_Work instructions_
Going down the listing below, print exactly each line from the one with "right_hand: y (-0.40" up to and including the one with "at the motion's", and skip the rest.

_Dataset content_
========================
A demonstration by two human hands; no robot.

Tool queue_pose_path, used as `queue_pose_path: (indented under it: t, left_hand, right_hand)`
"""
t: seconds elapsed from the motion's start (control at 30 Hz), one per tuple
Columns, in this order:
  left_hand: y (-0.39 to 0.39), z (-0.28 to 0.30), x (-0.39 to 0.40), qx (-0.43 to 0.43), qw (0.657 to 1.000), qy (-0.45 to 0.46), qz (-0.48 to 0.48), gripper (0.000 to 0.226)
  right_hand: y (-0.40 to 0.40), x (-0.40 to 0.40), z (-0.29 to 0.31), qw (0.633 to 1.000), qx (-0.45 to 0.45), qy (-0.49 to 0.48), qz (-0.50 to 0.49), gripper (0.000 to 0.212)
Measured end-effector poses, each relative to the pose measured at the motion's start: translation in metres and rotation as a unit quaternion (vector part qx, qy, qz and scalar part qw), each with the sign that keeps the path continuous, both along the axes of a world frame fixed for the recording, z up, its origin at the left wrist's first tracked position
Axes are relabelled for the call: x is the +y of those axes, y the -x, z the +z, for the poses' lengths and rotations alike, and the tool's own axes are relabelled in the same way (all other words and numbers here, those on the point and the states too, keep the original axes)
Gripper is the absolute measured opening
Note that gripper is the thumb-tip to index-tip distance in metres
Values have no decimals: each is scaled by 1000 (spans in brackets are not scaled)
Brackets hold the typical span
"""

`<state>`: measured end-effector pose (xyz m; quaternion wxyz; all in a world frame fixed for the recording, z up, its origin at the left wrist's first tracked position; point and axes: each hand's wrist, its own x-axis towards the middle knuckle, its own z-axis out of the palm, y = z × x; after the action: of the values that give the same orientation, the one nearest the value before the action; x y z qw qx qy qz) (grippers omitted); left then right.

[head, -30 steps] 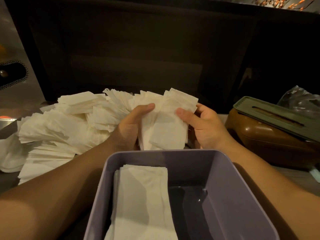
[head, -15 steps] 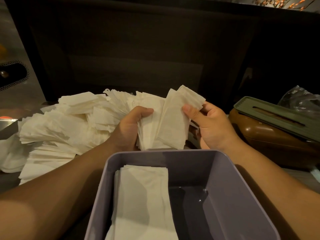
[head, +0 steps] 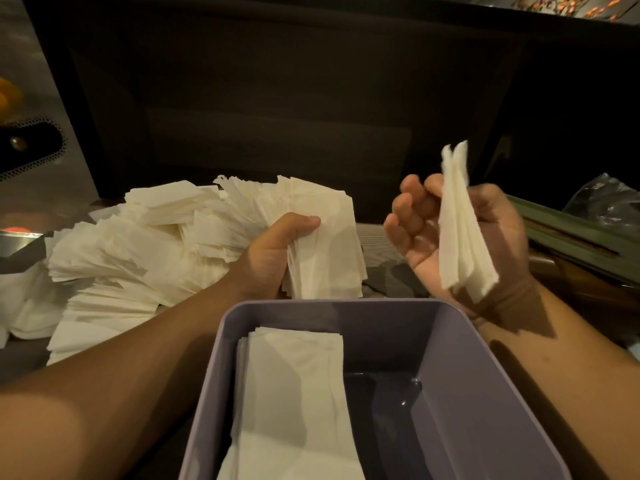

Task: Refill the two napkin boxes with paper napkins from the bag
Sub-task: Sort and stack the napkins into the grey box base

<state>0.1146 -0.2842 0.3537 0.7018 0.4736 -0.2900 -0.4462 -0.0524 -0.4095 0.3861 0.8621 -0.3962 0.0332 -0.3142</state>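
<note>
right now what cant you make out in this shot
Head view only:
- Purple box: near end cut off by the bottom edge.
- Brown box with green lid: motion-blurred, partly behind the right hand.
- Napkin count in that hand: unclear.
- Bag: dim, cut off right.

Dark panel [head: 277, 109] fills the back, almost black in this low light. Far left, a steel surface [head: 38, 81] with a perforated oval opening [head: 29, 147], a small round knob showing inside it. Just above that, a yellow blur [head: 8, 98], too soft to identify. Below the opening, an orange-red glow [head: 19, 229]. Top right corner, a sliver of orange floral pattern [head: 568, 5].
</note>
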Motion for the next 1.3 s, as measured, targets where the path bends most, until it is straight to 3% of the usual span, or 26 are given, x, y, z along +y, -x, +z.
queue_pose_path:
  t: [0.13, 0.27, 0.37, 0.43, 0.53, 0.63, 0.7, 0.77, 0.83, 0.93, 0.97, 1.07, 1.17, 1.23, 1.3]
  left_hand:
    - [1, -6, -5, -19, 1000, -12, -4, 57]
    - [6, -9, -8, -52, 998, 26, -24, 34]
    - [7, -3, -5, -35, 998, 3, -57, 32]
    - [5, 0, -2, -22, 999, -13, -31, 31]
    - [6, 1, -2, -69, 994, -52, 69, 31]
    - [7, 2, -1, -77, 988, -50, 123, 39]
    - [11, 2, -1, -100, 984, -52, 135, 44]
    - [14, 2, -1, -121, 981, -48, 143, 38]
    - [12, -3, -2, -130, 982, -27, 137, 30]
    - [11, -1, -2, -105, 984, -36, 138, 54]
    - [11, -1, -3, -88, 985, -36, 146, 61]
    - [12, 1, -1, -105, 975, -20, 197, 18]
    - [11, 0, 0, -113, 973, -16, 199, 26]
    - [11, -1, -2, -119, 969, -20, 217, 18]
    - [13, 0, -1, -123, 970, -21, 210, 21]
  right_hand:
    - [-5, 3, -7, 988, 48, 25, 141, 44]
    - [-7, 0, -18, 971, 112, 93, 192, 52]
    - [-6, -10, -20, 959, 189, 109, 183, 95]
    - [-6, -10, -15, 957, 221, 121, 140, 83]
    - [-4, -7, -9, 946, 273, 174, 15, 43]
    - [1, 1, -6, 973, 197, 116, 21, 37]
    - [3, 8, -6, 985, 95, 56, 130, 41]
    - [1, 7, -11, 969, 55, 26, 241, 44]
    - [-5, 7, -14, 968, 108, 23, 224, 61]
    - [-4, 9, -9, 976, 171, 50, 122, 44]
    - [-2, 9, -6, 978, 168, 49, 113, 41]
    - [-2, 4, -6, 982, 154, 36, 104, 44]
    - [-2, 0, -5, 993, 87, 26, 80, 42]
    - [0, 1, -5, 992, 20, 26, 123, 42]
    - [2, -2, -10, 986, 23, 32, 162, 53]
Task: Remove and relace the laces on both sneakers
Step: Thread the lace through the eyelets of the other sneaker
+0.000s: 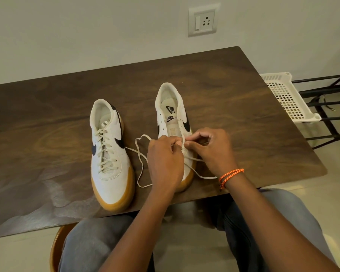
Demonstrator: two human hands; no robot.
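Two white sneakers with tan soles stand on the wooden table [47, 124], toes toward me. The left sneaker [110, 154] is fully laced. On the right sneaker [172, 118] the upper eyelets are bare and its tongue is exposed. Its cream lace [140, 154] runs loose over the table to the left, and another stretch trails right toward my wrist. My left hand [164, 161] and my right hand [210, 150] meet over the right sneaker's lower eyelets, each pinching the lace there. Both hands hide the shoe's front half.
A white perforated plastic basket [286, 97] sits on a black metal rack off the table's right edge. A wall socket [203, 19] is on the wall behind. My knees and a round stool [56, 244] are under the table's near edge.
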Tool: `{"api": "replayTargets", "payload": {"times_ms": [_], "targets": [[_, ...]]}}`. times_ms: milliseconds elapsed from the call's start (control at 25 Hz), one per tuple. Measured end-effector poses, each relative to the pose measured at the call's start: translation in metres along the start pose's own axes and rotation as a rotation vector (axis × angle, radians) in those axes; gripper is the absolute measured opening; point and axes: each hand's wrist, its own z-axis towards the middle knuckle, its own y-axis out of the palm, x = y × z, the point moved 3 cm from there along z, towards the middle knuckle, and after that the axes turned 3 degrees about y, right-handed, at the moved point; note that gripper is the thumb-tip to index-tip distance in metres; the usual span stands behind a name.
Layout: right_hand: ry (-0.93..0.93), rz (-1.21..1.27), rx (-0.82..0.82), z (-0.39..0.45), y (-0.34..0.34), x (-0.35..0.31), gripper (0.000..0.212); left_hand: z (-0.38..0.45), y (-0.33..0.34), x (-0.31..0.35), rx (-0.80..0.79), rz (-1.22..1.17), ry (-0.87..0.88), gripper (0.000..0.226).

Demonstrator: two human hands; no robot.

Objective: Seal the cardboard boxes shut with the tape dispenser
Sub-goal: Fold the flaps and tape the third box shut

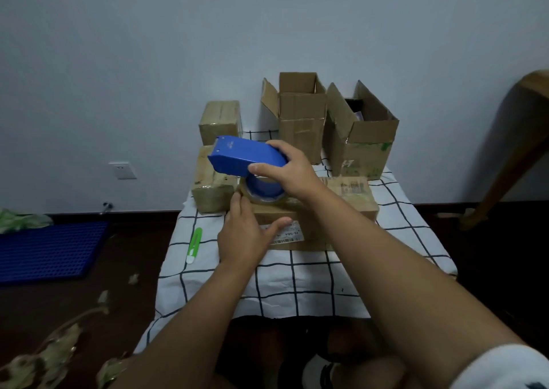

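On the checked tabletop (pixel 297 284), right in front of you, lies the flat cardboard box (pixel 315 222) you are sealing, its flaps already down. Your right hand (pixel 292 170) is clamped around the blue tape dispenser (pixel 246 158), which sits tilted over the box's left end with the tape roll (pixel 261 192) touching the top. Your left hand (pixel 248 235) is spread, fingers pressing at the box's near-left corner just beside the roll, gripping nothing. To do this pass well, pin the tape's free end firmly with that left hand, keep the dispenser low and centred on the seam, and draw it across in one steady pull so the strip lies flat without wrinkles. Two open boxes (pixel 335 121) wait at the back, well apart from your hands; taped bundles (pixel 212 180) sit at the left.
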Motion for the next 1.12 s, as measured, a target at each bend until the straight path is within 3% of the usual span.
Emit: {"api": "replayTargets", "payload": {"times_ms": [80, 400, 800, 920, 1000, 1120], "targets": [[0.016, -0.001, 0.010, -0.004, -0.013, 0.002, 0.043, 0.000, 0.000, 0.003, -0.001, 0.001, 0.005, 0.113], [0.145, -0.153, 0.263, -0.067, -0.174, 0.020, 0.042, 0.002, 0.004, 0.003, 0.035, -0.017, 0.034, 0.112], [0.044, -0.033, 0.056, -0.007, -0.037, 0.007, 0.040, -0.001, -0.007, -0.012, -0.001, -0.209, 0.086, 0.103], [0.037, 0.059, 0.003, 0.008, 0.010, 0.000, 0.038, 0.001, -0.005, -0.026, -0.055, -0.264, 0.031, 0.106], [0.039, 0.083, -0.001, 0.012, 0.021, -0.001, 0.037, 0.003, -0.006, -0.034, -0.060, -0.344, 0.029, 0.102], [0.046, 0.032, 0.012, 0.006, 0.000, -0.002, 0.040, 0.005, -0.013, -0.029, -0.082, -0.373, 0.157, 0.085]]}}
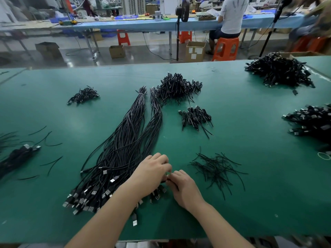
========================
_Result_
  right_hand: y (-0.40 to 0.40), x (-0.40 to 0.40), z (-0.29 to 0.31), qw (0.633 to 1.000), qx (-0.45 to 0.45), qy (-0.49 to 0.48), qz (-0.50 to 0.49), gripper (0.000 to 0.212)
Measured end-effector poses, each relative to the pose measured at the motion's start: translation in metres and rotation as a unit quaternion (vector part qx, qy, qz and scalar part qw), each with the sign that keeps the path continuous, both along the axes of a world frame fixed for the recording, z up, its origin at the left wrist's first tracked position

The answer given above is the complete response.